- **Task to complete**
Your task is to find every line of the listing that includes "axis" and copy it.

- **Dataset section**
.....

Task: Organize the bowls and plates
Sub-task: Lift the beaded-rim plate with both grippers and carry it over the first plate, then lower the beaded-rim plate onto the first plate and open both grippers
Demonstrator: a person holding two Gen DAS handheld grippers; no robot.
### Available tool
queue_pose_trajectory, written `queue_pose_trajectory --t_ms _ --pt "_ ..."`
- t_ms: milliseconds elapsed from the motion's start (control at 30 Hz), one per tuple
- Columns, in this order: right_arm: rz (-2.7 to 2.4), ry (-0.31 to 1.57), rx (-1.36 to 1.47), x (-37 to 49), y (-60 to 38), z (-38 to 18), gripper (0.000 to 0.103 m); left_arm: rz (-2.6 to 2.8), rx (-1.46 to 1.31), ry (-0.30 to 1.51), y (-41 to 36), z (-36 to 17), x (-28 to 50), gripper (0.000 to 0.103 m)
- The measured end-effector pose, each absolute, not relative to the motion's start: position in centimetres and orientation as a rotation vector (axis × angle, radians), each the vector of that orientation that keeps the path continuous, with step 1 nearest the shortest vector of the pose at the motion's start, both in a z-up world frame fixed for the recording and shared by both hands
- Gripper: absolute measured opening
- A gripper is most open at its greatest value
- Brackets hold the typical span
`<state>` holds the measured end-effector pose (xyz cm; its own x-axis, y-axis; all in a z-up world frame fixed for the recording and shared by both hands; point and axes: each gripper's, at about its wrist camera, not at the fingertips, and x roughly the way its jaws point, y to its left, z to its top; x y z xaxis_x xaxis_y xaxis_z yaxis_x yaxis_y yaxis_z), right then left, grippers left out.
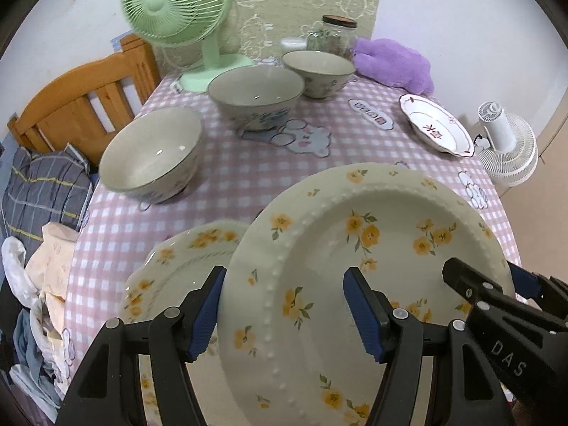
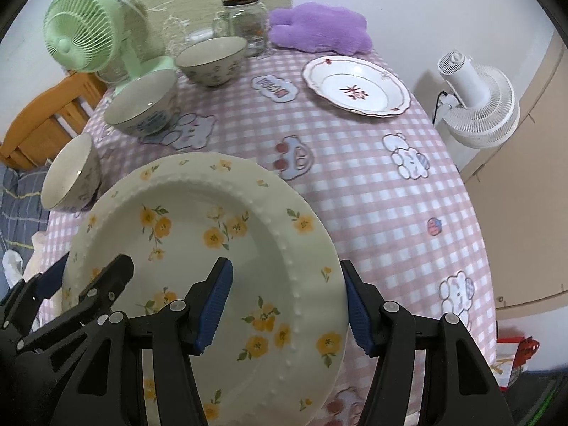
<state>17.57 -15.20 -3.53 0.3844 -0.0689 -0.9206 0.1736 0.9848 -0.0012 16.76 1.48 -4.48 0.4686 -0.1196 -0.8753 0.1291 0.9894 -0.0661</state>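
Note:
A cream plate with yellow flowers (image 1: 355, 266) (image 2: 213, 234) is held above the table between both grippers. My left gripper (image 1: 284, 309) is shut on its left rim and my right gripper (image 2: 287, 305) is shut on its right rim. A second yellow-flowered plate (image 1: 184, 259) lies on the table under it, to the left. Three grey bowls stand in a row at the left: near (image 1: 152, 156), middle (image 1: 255, 96), far (image 1: 317, 71). A white plate with a red motif (image 1: 436, 127) (image 2: 355, 85) sits at the far right.
The table has a pink checked cloth (image 2: 372, 195). At the back stand a green fan (image 1: 177, 3), a glass jar (image 1: 337, 35) and a purple plush (image 1: 394, 64). A white fan (image 2: 475, 99) stands off the right edge. A wooden bed frame (image 1: 81, 99) is at the left.

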Motion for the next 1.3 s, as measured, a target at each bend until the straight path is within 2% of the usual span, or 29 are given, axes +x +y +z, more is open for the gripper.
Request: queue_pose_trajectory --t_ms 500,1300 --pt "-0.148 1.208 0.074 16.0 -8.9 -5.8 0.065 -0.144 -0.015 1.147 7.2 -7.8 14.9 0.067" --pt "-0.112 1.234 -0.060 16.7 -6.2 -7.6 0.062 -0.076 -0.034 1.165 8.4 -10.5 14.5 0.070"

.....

- **Response area**
- The measured end-effector pose, each absolute, not relative to the motion's start: position in centimetres and orientation as a rotation vector (axis × angle, radians), each the vector of that orientation that keeps the path continuous, with step 1 nearest the shortest vector of the pose at the motion's start, both in a z-up world frame fixed for the recording and shared by both hands
`<state>` holds the measured end-effector pose (xyz cm; its own x-axis, y-axis; all in a z-up world frame fixed for the recording and shared by both hands; point and axes: each gripper's, at about its wrist camera, not at the fingertips, and x roughly the way its jaws point, y to its left, z to its top; x y z xaxis_x xaxis_y xaxis_z yaxis_x yaxis_y yaxis_z), right then left, grippers left out.

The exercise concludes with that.